Thursday 30 April 2015

Building permits still booming; infrastructure projects moving forward

With more than $40 million in building permits issued in March, Rapid City’s construction boom has continued, and infrastructure projects also burgeoned in the first three months of the year.

Mayor Sam Kooiker’ quarterly progress report Wednesday, delivered in the second-floor council chambers of the downtown City-School Administration Center, highlighted what he called “robust” construction activity.

In March, building permit valuations topped out at roughly $40.5 million, marking only the third month since 2000 that permit totals have exceeded the $40-million mark, Kooiker said.

He said more big-ticket permits are on the horizon, with the recent announcement of a new $70 million Black Hills Corporation headquarters being built on south side of town along Highway 16.

“We’ve seen a very robust building permit season so far, and we know that there are a number of other large permits coming later this year,” Kooiker said.

Major permit valuations in March included roughly $14 million for an assisted-living facility, Village at Skyline Pines, at 1050 Fairmont Blvd.; nearly $5 million for the Good Samaritan senior housing complex at 4243 Wisconsin Ave.; and about $4.6 million for two 18-unit apartment complexes at 405 Founders Park Drive.

With about $32 million budgeted for infrastructure projects this year, Public Works Director Terry Wolterstorff said his department has been busy lining out street, utility and drainage projects.

“Business is brisk in the Public Works Department and our Engineering Division this year,” Wolterstorff said. “We have a lot of projects that we are getting out to bid and under contract.”
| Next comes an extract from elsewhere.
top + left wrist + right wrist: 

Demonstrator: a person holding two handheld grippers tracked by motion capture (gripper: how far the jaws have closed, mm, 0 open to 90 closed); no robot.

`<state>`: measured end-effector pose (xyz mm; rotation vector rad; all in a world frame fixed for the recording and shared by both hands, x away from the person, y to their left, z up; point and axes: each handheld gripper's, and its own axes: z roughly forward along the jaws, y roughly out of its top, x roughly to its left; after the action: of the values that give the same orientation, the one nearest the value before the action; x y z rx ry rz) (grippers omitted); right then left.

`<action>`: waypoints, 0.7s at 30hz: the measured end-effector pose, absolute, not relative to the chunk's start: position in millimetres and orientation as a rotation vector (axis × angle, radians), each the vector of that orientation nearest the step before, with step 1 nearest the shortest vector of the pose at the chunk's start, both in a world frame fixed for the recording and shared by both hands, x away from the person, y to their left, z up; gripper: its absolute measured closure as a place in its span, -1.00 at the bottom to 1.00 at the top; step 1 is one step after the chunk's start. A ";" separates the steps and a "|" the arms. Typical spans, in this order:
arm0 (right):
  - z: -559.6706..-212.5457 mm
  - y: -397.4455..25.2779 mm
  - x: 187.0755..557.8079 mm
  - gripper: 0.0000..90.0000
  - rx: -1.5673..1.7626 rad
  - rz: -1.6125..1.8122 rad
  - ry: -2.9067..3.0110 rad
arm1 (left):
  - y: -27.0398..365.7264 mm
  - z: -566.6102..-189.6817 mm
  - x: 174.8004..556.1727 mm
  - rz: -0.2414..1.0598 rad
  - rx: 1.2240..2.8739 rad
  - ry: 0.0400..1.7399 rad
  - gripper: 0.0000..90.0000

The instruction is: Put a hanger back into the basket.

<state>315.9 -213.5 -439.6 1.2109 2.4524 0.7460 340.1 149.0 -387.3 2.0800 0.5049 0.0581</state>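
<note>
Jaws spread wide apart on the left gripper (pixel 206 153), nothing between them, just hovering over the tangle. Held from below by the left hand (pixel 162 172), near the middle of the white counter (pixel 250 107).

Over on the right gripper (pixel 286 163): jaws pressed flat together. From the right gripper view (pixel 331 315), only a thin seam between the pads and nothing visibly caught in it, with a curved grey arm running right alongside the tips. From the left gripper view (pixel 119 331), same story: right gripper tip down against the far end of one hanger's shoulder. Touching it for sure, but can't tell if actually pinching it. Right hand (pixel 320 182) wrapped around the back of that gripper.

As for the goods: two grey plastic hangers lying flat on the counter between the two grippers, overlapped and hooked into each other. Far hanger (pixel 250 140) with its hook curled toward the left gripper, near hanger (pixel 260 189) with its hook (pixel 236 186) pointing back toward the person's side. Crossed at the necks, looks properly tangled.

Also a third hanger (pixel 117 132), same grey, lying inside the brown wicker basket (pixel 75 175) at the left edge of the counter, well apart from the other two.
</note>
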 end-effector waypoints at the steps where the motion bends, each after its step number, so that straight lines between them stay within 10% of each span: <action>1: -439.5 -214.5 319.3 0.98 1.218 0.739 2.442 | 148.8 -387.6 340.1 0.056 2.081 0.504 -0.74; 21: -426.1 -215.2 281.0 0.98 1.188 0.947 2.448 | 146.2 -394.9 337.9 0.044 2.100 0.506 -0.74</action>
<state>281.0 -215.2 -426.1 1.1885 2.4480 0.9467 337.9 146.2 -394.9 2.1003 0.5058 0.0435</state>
He said major projects include roughly $2.7 million in reconstructions of East Signal and Crescent drives, southeast of downtown on the hilltop just west of the South Dakota School of Mines & Technology campus.

Work is underway on the reconstructions, which are expected to be completed by late fall, city spokesman Darrell Shoemaker said.

Wolterstorff said the city is set to spend $2 million for water, sewer and drainage improvements on Silver Street, just west of Central High School, as part of a more than $20 million reconstruction of the Interstate 190 interchange by the Department of Transportation.

Shoemaker said the interchange rebuild is expected to go out to bid mid-July, with actual construction expected to be underway by the fall, taking some two years to complete.

The city has also entered into a $1.85 million contract to complete the fourth and final phase of a project to extend the city’s water main to the Rapid City Regional Airport. The project is expected to be completed by late fall.

The main extension will bolster water resources for fires at the airport, while allowing added development opportunities in the eastern stretches of town and Rapid Valley, Wolterstorff said.

He said about $2 million has been set aside for chip-and-seal and other road rehabilitation projects throughout Rapid City.

Roadways in the southwest Red Rocks area will get attention as well as Kansas City and Quincy and West Main streets.

“We really get a big bang for our buck with that ($2 million). We can do a lot of streets with those rehabilitation projects,” Wolterstorff said. “A lot of these are under contract already. Some of them we will be opening bids within a month.”